Why are there differences between men in terms of restrictive behaviors due to sexual orientation, but not between women? One explanation is the emphasis placed on physical appearance in the gay male subculture (Morrison et al., 2004). In contrast, in the lesbian subculture, the ideal body type is larger than that of heterosexual women. (Alvy, 2013; Calzo et al., 2017). However, in Mexico, gay and lesbian subcultures are concentrated in large cities in the northern and central regions, and only adults can access commercial gay and lesbian entertainment establishments. In this respect, the differences (or the lack of them) in DEBs by sexual orientation among young Mexicans remained after adjusting for age, geographic region, and size of locality. Accordingly, the existence of gay and lesbian subcultures cannot fully explain the role of sex as a moderating variable in the association between sexual orientation and restrictive behaviors.

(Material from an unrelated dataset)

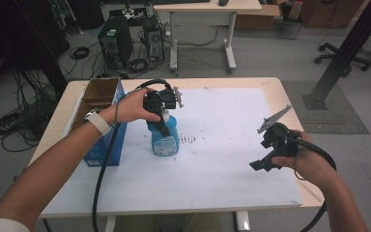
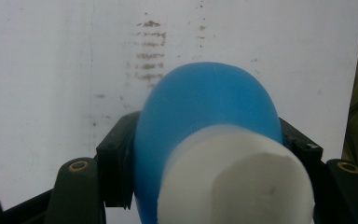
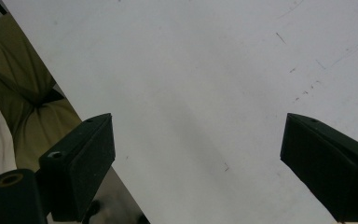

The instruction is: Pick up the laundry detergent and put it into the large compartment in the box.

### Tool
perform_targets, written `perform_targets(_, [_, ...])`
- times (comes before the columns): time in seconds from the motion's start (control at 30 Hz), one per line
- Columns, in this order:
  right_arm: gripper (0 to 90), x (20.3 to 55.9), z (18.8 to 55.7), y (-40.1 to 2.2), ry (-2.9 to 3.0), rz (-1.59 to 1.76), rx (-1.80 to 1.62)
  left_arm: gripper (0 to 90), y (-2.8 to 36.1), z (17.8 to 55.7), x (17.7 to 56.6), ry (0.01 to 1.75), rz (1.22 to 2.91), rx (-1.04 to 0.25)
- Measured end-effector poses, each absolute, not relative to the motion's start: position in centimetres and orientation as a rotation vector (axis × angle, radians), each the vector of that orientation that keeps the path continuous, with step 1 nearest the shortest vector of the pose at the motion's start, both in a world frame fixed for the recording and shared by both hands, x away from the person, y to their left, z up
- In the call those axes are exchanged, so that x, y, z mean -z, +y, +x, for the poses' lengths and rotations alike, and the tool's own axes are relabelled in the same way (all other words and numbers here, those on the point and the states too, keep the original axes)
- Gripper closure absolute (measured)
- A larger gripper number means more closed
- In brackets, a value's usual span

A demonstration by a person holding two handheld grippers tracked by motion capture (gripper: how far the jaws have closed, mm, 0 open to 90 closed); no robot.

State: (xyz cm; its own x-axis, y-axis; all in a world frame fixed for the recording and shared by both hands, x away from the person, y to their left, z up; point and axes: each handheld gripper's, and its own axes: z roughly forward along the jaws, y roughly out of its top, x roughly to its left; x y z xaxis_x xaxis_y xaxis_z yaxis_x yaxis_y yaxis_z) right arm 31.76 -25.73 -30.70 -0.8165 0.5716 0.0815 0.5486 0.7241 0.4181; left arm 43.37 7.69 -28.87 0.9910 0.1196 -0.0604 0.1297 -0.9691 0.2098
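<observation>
A blue bottle [image 1: 165, 139] with a white cap stands upright on the white sheet [image 1: 222, 159], left of the table's middle. My left gripper [image 1: 161, 122] comes down on it from above and is shut on its upper part. In the left gripper view the blue bottle [image 2: 205, 102] and its white cap [image 2: 242, 182] sit between the two black jaws, whose pads [image 2: 116, 158] press its sides. My right gripper [image 1: 261, 166] hovers low over the sheet near the right front. Its jaws stand wide apart in the right gripper view, open [image 3: 196, 158] with nothing between them.
An open cardboard box with blue sides [image 1: 100, 116] stands at the table's left edge, close to the bottle. Dark smudges [image 1: 188, 140] mark the sheet right of the bottle. Beyond the table are a desk [image 1: 207, 9] and a computer tower [image 1: 116, 41] on the floor.
</observation>
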Motion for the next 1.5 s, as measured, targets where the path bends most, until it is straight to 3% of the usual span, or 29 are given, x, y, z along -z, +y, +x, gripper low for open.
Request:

Another explanation for the role of sex as a moderating variable can be found in objectification theory (Schaefer & Thompson, 2018). One aspect shared by heterosexual women and GBM is that they are attracted to men, which means they are subject to the beauty standards imposed by the “male gaze.” For this reason, heterosexual women and GBM develop self-awareness about their physical appearance and adapt their behavior to achieve prevailing beauty standards. By contrast, LBW do not have to meet the demands of the “male gaze.”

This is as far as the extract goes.